The last time Gallup checked to see whether Americans would vote for a law to abolish the Electoral College was in 2013 — and 63 percent said they would.
So
what is the Electoral College, exactly? American citizens did not in
fact elect a president on Nov. 8; they chose electors. On Dec. 19, the
538 electors of the Electoral College will cast their ballots for a
candidate and ultimately decide the next resident of 1600 Pennsylvania
Ave.
The authors of the Constitution established this system for two reasons.
First,
the founding fathers intended the Electoral College to serve as a
buffer between the electorate and the presidency. They feared that a
tyrant or someone incompetent would be able to manipulate the population
and that better-informed, judicious electors could prevent this from
happening. In other words, the Electoral College is supposed to act as a
check on the citizenry, should it be hoodwinked by a demagogue.
View photos
“Scene
at the Signing of the Constitution of the United States,” with George
Washington, Benjamin Franklin and Thomas Jefferson, at the
Constitutional Convention of 1787; oil painting on canvas by Howard
Chandler Christy, 1940. The painting is 20 by 30 feet and hangs in the
United States Capitol building. (Photo: GraphicaArtis/Getty Images)
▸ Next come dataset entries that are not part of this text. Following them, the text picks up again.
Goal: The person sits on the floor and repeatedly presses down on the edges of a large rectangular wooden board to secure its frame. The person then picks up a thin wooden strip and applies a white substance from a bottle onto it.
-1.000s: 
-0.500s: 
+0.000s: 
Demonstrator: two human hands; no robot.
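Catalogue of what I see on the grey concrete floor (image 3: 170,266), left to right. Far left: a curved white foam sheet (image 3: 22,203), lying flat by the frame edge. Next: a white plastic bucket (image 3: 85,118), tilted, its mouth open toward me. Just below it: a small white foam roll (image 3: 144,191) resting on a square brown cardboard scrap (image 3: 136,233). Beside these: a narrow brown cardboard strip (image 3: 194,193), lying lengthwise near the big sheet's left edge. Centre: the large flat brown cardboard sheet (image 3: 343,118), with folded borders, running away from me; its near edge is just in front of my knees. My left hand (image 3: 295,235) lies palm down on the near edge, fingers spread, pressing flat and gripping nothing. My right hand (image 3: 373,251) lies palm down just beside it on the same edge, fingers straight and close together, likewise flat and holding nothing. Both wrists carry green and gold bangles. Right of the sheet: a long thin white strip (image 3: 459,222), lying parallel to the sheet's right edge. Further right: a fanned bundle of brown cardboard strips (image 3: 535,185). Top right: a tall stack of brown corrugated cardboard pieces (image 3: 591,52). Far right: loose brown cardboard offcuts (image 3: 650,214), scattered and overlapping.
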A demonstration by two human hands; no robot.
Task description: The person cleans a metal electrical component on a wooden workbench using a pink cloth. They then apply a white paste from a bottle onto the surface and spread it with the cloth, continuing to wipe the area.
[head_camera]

Founding father Alexander Hamilton articulated this view in the Federalist Papers:
“A small number of persons, selected by their fellow-citizens from the
general mass, will be most likely to possess the information and
discernment requisite to such complicated investigations. It was also
peculiarly desirable to afford as little opportunity as possible to
tumult and disorder.”
The
Electoral College was also created as a result of compromises with
smaller states, to ensure that they would not be overlooked. Each state
has the same number of electoral votes as it has congressional
representatives. Voters in smaller states thus have more influence than
those in larger states, because every state, no matter how small, has
two U.S. senators.
But
some historians point to slavery as another driving factor in the
formation of the Electoral College. Southerners were worried that direct
democracy — one person, one vote (in actuality, one white, male
landowner, one vote) — would give Northern states greater sway in
political affairs. But if the South had been allowed to include its
slave population in determining the numbers of representatives and
electors, it would have greater political power. This resulted in the
infamous Three-Fifths Compromise, in which slaves were counted as
three-fifths of a person.
The
writer Joyce Carol Oates and others have argued that this system will
always benefit rural, more conservative voices at the expense of urban,
more liberal ones.
The
Change.org petition is part of a growing trend of petitions prompted by
Trump’s election. Many are directed explicitly at the president-elect
and urge him to rethink his policy positions or behavior on the campaign
trail. A voter in Virginia is calling for Trump to meet with SpaceX CEO
Elon Musk to learn about the reality of climate change. A Californian mother of two children with chronic illnesses is urging Trump to protect the commitment enshrined in the Obamacare legislation that forbids discrimination based on pre-existing conditions. Another woman in California is asking for Trump to condemn hate crimes that his supporters commit in his name.
But
these petitions for Trump to re-examine specific policies or actions
have not yet resonated with the public as strongly as the petition to
the Electoral College calling upon its members to stop Trump from
entering the Oval Office. Many supporters have been promoting the
Change.org petition on social media.